C’è una narrazione che per secoli ha diviso il Paese, facendo leva sui preconcetti e sui pregiudizi. Una narrazione dominante che vede il Mezzogiorno come il grande gigante sempre stanco, sempre in affanno sempre arretrato. La palla al piede di un Nord che potrebbe invece volare insieme con le grandi economie del Europa centrale.
Una narrazione che nel tempo è diventata più subdola, insinuandosi nel linguaggio comune e riemergendo in errori comunicativi e linguistici di chi è convinto di essere immune da ogni razzismo.
Anche nel racconto del coronavirus, dell’emergenza e della quarantena questa narrazione che ha influenzato il linguaggio.
Dalle parole tanto involontarie, banali e superficiali quanto gravissime di Barbara Palombelli che in diretta nazionale ha affermato “Al Nord più morti perché più ligi al lavoro”, al titolo che ha causato scandalo di Enrico Mentana che esaltando il fatto che le testate estere hanno raccontato il Cotugno di Napoli come esempio internazionale di ospedale Covid, ha titolato “Napoli ha anche un’eccellenza”.
Sono lapsus involontari, di chi in realtà davvero non ha nulla contro il Mezzogiorno anzi, ma hanno lo stesso sottofondo delle dichiarazioni di un leader nazionale che da anni sta provando a far dimenticare il suo passato quando si scagliava contro i “terroni”.
Quel Matteo Salvini che il 31 marzo aveva dichiarato incredulo “Impossibile così pochi casi di coronavirus in Campania”.
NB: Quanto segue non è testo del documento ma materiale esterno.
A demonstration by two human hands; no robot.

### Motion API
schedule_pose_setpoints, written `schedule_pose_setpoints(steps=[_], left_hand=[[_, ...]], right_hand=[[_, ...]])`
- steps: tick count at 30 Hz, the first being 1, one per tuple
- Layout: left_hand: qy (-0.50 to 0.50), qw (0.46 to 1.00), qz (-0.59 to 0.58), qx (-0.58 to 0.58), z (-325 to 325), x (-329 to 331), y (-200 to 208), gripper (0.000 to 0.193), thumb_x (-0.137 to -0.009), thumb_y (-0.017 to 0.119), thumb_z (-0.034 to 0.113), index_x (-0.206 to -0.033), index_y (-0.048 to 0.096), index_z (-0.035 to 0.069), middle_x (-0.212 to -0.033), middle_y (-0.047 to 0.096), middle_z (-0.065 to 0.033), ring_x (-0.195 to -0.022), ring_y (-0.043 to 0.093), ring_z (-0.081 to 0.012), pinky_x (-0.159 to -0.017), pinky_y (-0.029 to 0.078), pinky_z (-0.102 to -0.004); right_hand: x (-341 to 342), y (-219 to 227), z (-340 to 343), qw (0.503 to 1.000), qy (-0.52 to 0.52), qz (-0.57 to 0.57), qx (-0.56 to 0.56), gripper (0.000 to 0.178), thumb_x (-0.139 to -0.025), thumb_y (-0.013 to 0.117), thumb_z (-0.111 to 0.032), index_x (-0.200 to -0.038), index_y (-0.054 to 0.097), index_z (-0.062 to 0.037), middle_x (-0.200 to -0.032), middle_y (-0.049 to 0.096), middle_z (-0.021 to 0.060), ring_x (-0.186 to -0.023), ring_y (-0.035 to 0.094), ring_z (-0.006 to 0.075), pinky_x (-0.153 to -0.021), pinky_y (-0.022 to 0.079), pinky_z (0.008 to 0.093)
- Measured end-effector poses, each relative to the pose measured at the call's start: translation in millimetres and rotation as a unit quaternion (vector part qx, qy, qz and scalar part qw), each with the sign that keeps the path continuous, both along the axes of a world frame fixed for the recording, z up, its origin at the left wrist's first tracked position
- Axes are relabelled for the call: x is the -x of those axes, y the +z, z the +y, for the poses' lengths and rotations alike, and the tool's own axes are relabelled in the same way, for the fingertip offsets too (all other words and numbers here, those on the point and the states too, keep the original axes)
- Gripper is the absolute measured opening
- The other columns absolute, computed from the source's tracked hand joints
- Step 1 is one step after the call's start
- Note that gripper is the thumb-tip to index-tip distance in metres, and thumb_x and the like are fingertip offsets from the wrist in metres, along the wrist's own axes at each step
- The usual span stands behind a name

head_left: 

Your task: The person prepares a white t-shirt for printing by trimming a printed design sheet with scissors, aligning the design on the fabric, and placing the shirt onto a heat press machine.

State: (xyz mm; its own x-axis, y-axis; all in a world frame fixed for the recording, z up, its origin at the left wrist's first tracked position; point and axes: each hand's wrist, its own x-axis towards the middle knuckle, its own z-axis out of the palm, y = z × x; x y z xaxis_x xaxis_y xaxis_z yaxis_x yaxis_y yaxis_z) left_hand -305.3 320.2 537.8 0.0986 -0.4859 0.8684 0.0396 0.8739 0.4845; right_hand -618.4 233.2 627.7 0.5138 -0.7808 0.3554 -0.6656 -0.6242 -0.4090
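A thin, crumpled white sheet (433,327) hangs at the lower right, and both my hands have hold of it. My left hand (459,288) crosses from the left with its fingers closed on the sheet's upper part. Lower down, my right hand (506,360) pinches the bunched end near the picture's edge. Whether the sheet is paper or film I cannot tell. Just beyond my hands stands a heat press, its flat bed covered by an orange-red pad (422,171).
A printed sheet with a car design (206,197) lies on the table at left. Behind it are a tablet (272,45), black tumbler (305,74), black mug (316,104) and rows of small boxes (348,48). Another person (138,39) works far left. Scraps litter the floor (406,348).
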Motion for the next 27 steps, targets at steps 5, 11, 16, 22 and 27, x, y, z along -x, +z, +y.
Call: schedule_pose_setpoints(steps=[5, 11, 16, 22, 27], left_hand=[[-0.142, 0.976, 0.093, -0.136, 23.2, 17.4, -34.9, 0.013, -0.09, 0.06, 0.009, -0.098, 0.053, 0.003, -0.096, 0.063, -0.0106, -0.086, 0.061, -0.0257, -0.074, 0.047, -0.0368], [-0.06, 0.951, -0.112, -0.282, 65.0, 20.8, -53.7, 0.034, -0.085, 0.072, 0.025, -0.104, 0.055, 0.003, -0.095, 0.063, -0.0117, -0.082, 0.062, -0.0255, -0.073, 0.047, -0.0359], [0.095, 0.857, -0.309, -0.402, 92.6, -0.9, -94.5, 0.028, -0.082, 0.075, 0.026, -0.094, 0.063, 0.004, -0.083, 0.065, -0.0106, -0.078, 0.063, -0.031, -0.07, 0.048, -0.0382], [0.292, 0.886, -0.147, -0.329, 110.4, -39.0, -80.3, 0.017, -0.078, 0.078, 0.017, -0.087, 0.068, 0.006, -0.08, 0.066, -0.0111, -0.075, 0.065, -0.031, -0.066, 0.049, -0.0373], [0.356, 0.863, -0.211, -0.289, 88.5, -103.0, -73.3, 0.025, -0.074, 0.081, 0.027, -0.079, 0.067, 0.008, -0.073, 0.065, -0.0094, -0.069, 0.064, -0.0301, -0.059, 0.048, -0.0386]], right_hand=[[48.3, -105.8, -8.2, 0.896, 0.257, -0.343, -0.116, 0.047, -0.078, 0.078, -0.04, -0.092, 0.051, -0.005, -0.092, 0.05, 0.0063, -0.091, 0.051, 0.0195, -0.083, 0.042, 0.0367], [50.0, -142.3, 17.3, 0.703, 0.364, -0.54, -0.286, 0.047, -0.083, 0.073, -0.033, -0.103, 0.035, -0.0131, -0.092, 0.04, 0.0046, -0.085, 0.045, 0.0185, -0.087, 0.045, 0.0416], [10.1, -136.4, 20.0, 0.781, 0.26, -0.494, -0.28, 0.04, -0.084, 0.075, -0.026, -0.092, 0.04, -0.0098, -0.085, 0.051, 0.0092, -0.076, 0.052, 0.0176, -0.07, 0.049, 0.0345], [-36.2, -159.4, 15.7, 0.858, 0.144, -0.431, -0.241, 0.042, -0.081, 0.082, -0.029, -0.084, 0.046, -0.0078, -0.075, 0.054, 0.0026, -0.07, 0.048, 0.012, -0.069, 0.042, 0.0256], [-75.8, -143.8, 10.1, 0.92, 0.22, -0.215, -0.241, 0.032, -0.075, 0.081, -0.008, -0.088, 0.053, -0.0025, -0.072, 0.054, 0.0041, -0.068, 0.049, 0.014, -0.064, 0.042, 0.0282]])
Il virus ha fatto saltare anni di narrazione dell’efficienza nordica. I sistemi sanitari delle regioni del Nord si sono dimostrati inadeguati e ben diversi da quel raconto che si era fatto per anni. Una sanità piegata al privato convenzionato che dava un ottimo servizio ma che comunque lavorava, giustamente, con logiche di mercato, e le conseguenze oggi si vedono tutte.
Nel racconto nazionale le cose dovevano essere diverse. Il Sud non può avere eccellenze sanitarie, il Tocilizumab lo hanno utilizzato già altrove e il professor Ascierto è solo un provinciale in cerca di visibilità, il Cotugno non lo si racconta e se diventa un caso internazionale bisogna dire che "quella non è Napoli".
Il Sud in questa crisi viene raccontato come la bomba che sta per esplodere, “figuratevi che succede giù se arriva quello che è arrivato in Lombardia”.
Il Mezzogiorno entra nel racconto nazionale dell’emergenza quando si parla di povertà, del pericolo degli assalti ai supermercati, del lavoro in nero, delle criminalità organizzate pronte a sostituire lo Stato.
Eppure la prova di civiltà data dal Sud questa volta è enorme. Le città si sono fermate, le persone hanno rispettato una quarantena più ferrea dei connazionali del nord e hanno affrontato sacrifici economici pesanti non dimenticando la solidarietà.
Questo virus ha cambiato gli equilibri, gli albanesi aiutano gli italiani, i cubani vanno a salvare il PIL capitalistico del cuore europeo, il Sud Italia dimostra di essere terra di eccellenze.
Il fatto che in questa crisi il racconto debba cambiare per molti è innaturale e in maniera involontaria si oscurano le positività. Del Cotugno, infatti, ne hanno parlato le Tv straniere, le nostre sguinzagliano giornalisti al Sud in cerca di ospedali abbandonati.
Chiariamoci il Mezzogiorno in molti casi e in molte cose è quel gigante fermo, è un territorio che convive con problemi enormi e atavici perché incapace di affrontarli, ma è assurdo continuare a non accorgersi che esistono realtà che andrebbero esaltate, raccontate, mostrate. Non solo per renderle esempio ma per rompere una narrazione anche involontaria fatta di “anche”, di un Sud raccontato come “non ligio” e di un popolo italiano diviso.
Questo virus però, piaccia o meno, ha abbattuto i confini interni ed esterni, non solo geografici ma anche sociali, economici e politici a dividere e a segnare le vecchie barriere rimane un linguaggio che dovrà adattarsi alla realtà.